Элиза сидела и что-то шила из лоскутов, и не потому, что в этом была необходимость, а в качестве протеста против легкомысленных кружев, которые плела в этот момент Кэтрин. Элиза хмуро, а Кэтрин с улыбкой выслушали Энни и Диану, когда те рассказали, с чем пришли. Правда, когда Кэтрин ловила взгляд Элизы, ее улыбка становилась смущенной, но уже в следующее мгновенье от этого смущения не оставалось следа.
– Если бы у меня водились лишние деньги, – с хмурым видом заявила Элиза, – я бы, наверно, сожгла их и получила удовольствие от этого пламени. Но уж на ремонт нашего магистрата не дала бы ни цента. От него никакого прока деревне. Это все для молодежи чтобы они там встречались да ухлестывали друг за дружкой, вместо того чтобы сидеть дома или спать.
– Элиза, должны же молодые люди развлекаться, – протестующе сказала Кэтрин.
– Не вижу в этом необходимости. Мы, когда были молодыми, не шлялись по таким местам, Кэтрин Эндрюс. Этот мир с каждым днем делается все хуже и хуже.
– А я думаю, что он становится лучше, – твердо заявила Кэтрин.
– Ты думаешь! – Голос Элизы выражал крайнее презрение. – Не имеет значения, что ты думаешь, Кэтрин Эндрюс. Факты есть факты.
– Ну а мне всегда нравится смотреть на светлые стороны жизни, Элиза.
– А их и нет, светлых-то.
– Нет есть! – не выдержав этой, по ее мнению, ереси, воскликнула Энни. – Ну как же, мисс Эндрюс, ведь есть столько светлого. Это действительно красивый мир!
– Вы бы не были о нем такого высокого мнения, если бы пожили с мое, – недовольно пробурчала Элиза. И вы не с таким энтузиазмом относились бы к мыслям насчет его улучшения. Как твоя мать, Диана? Бедняга, она столько перенесла за последнее время. Она так ужасно выглядит. А Марилла она ведь совершенно ослепнет. Что говорят доктора, сколько ей до того, как она совсем ослепнет, Энни?

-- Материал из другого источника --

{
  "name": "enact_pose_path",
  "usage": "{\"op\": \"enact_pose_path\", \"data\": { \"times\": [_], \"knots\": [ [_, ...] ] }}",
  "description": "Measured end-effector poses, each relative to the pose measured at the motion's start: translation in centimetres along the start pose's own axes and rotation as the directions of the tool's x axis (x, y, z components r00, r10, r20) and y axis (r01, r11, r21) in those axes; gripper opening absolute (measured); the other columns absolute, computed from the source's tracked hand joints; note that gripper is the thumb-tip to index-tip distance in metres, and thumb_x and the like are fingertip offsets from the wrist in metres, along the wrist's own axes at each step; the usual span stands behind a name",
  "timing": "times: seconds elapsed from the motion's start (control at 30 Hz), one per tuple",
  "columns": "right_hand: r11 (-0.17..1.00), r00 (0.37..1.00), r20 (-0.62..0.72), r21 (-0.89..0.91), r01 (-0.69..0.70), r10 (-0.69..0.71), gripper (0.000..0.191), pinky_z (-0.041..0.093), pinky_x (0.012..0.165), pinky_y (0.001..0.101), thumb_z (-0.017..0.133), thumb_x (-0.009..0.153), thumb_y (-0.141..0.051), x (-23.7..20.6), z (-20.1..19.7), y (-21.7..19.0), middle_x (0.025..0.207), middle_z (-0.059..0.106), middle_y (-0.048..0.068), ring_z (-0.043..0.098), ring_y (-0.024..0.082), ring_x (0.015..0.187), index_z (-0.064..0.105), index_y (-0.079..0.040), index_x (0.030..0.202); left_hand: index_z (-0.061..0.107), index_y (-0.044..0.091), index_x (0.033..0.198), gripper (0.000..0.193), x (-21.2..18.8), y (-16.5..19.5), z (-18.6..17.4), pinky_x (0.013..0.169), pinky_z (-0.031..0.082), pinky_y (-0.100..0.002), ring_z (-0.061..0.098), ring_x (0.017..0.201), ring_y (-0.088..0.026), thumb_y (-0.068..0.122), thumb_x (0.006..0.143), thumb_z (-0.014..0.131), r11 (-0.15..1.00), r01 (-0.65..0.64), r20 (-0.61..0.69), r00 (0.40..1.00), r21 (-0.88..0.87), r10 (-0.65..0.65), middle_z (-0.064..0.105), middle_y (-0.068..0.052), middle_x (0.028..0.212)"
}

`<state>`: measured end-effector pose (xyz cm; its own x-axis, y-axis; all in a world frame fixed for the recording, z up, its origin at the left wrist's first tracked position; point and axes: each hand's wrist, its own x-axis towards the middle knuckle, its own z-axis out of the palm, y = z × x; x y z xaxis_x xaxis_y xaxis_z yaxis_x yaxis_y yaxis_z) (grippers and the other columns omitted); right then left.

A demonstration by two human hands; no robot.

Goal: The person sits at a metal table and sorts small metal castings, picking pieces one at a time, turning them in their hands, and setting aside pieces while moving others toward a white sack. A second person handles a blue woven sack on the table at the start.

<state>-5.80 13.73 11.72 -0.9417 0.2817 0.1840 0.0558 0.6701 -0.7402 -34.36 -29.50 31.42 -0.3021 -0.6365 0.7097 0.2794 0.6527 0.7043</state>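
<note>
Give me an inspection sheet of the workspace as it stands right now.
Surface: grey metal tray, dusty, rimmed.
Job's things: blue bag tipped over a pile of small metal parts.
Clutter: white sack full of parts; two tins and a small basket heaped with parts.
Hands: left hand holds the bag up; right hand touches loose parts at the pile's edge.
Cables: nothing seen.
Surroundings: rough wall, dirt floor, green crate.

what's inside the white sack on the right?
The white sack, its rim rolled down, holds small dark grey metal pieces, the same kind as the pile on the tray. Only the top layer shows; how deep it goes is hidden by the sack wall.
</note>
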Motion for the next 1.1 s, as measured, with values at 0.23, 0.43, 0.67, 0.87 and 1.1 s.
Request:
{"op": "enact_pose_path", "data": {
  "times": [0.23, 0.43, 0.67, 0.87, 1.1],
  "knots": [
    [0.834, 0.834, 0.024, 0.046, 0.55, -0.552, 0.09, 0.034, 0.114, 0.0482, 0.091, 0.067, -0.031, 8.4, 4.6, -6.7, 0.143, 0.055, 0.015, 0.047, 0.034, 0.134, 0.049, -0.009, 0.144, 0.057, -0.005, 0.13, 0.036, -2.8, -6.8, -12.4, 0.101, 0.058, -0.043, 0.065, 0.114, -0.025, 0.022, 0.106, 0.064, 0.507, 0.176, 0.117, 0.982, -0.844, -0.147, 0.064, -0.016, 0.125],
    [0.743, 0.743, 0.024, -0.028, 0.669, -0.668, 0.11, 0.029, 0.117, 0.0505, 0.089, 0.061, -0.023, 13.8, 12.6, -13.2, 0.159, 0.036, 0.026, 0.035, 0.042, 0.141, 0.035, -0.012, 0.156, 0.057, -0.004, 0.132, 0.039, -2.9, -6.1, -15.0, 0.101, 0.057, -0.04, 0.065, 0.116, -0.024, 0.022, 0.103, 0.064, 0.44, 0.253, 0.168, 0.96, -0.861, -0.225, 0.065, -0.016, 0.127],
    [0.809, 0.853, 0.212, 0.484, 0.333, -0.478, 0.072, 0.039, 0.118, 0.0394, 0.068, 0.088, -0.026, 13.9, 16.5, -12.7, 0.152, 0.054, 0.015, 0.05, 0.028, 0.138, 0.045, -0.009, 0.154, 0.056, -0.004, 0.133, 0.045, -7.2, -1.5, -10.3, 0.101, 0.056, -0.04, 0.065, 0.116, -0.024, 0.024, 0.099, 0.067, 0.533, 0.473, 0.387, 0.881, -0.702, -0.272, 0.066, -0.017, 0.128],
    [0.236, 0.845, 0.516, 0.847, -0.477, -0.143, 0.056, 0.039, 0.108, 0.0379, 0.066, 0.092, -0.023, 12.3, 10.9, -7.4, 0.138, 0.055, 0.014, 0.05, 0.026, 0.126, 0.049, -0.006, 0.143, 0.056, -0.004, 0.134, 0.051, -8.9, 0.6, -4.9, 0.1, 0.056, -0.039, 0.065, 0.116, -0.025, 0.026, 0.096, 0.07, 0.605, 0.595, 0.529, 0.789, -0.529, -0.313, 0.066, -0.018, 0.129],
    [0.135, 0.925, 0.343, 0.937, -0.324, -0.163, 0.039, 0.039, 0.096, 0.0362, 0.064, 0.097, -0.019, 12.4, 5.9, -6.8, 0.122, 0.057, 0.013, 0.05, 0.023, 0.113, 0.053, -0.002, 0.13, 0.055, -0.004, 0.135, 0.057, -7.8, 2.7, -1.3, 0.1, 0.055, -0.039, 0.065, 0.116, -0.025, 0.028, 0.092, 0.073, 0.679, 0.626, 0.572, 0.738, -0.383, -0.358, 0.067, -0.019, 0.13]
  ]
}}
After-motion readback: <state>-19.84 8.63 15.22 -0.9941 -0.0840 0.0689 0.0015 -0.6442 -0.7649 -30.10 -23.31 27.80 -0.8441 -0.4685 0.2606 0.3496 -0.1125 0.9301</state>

– Врачи считают, что ухудшения не произойдет, если она будет следить за глазами, растерянно произнесла Энни.
Элиза покачала головой.
– Врачи вечно так говорят, чтобы поднять людям настроение. Я бы на ее месте не питала особых надежд. Уж лучше быть готовой к худшему.
– А почему бы не готовиться и к лучшему? – дрогнувшим голосом пролепетала Энни. – Может случиться хуже, но в равной степени может стать и лучше.
– По моему опыту нет. Мне пятьдесят семь, а тебе шестнадцать, понятно? – тем же недовольным голосом продолжала Элиза. Ну а насчет вашего общества оно, конечно, поможет Эвонли оттянуть свой конец, но я не сильно надеюсь на это.